An ocotillo transformed into a shimmering apparition to be as vivid in the day as the night.  Posing in the desert landscape its form looks at once familiar, but energized with the power of light, it becomes a cheerful and welcoming accent.  This Sculpture takes the traditional desert form of the Ocotillo made out of steel rods that are partially coated with a diffraction film.  The film is patterned on the rods to abstract the same pattern of thorn and leaf on the ocotillo branch.  The rods are also bent at various spots like its desert cousin.  The film is oriented to produce a color effect that I discovered a few years ago that appears to emanate from the solid center of the steel rod.  The display in direct sunlight is very vibrant, and gives an elegant color distribution along the length of the rod.  At night the branches will glow from a concealed spotlight at the base.

Otis Feather Cloud

A mobile that illuminates the atrium of the Otis Elevator Company world headquarters building in Farmington, CT.  The mobile is monumental in keeping with the 4 story atrium it is housed in.

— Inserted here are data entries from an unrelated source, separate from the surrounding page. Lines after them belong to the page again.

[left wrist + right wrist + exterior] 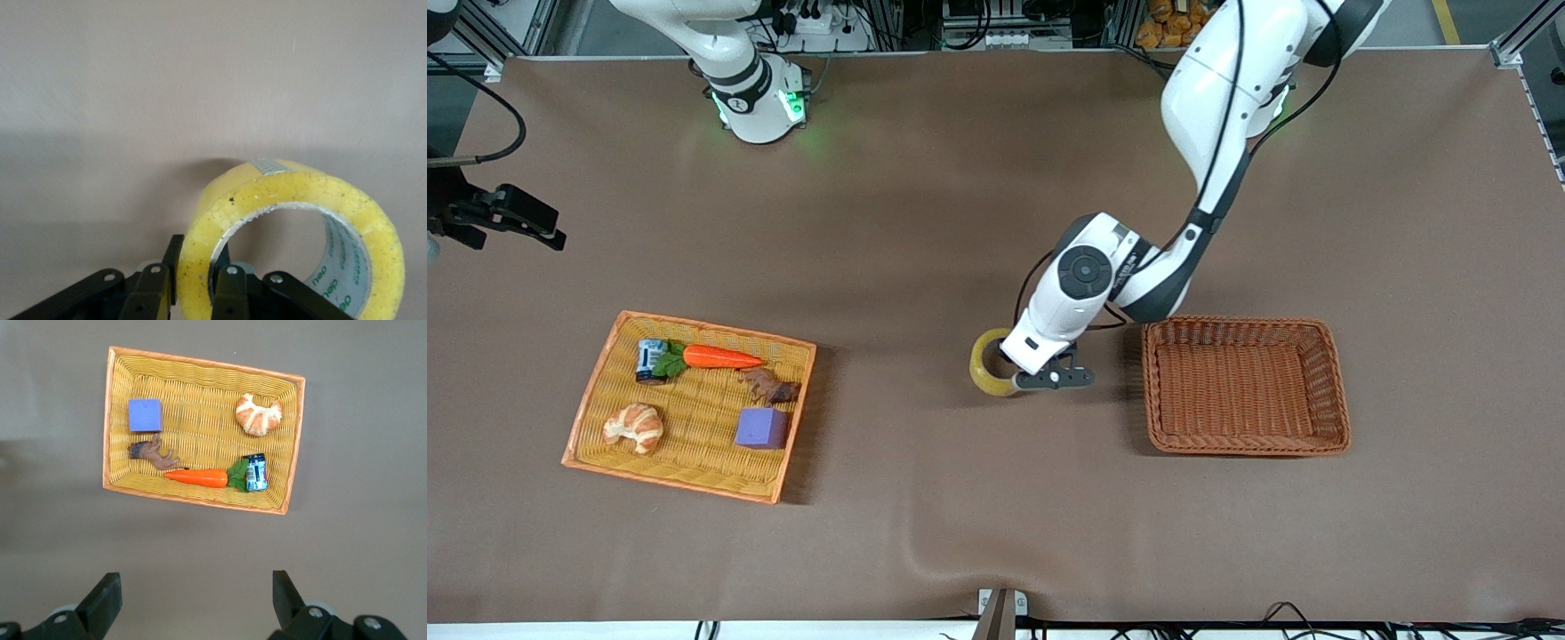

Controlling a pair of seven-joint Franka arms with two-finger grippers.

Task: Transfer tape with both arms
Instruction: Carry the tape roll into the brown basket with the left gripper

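Observation:
The tape (987,366), a yellow translucent roll with a grey-white core, stands on edge at the middle of the table between the two baskets. My left gripper (1016,380) is shut on it. In the left wrist view one finger is inside the ring and one outside, pinching the wall of the tape (293,193) at my left gripper (199,255). My right gripper (534,222) hangs open and holds nothing, up in the air over the right arm's end of the table. The right wrist view shows the right gripper (193,583) with bare table between its fingers.
A yellow-orange basket (694,324) (207,365) toward the right arm's end holds a carrot (720,357), a croissant (633,427), a purple cube (761,428), a small can and a brown figure. A brown wicker basket (1152,391) sits beside the tape, toward the left arm's end.

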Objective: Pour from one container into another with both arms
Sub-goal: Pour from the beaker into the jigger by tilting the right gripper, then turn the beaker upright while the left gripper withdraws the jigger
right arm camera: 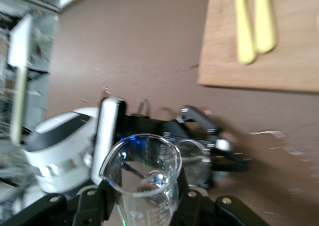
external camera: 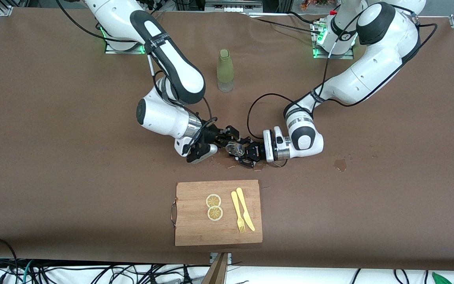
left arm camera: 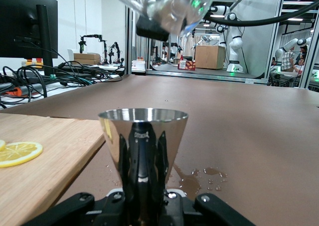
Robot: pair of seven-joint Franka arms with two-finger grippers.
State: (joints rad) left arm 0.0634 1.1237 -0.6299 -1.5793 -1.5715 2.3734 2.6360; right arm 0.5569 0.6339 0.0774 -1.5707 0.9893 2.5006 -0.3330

Theme Structures for the Riverwalk festival marketplace, New Orleans, LA

Identity and theme structures created for the Rouse Riverwalk Festival Marketplace along the Mississippi River in Downtown New Orleans.  The structures were made out of standardized scaffolding parts, and custom fabricated panels for an economical way to create monumental sculpture and signage.  The structures were installed in 1986, were not damaged by hurricane Katrina, and are still standing.

Tucson Gateway

The Tucson Gateway was created in collaboration with local Tucson Architects Burns and Wald-Hopkins, and artist Moira Geoffrion. The project is a bridge spanning a freeway that is supported by two tilted parabolic arches. The arches are held aloft by a series of suspension cables project out at oblique angles along either side of the freeway. Additional cables suspend the bridge under the arches. All of the cables are sheathed in an optical coating that transforms them into glowing optical filaments.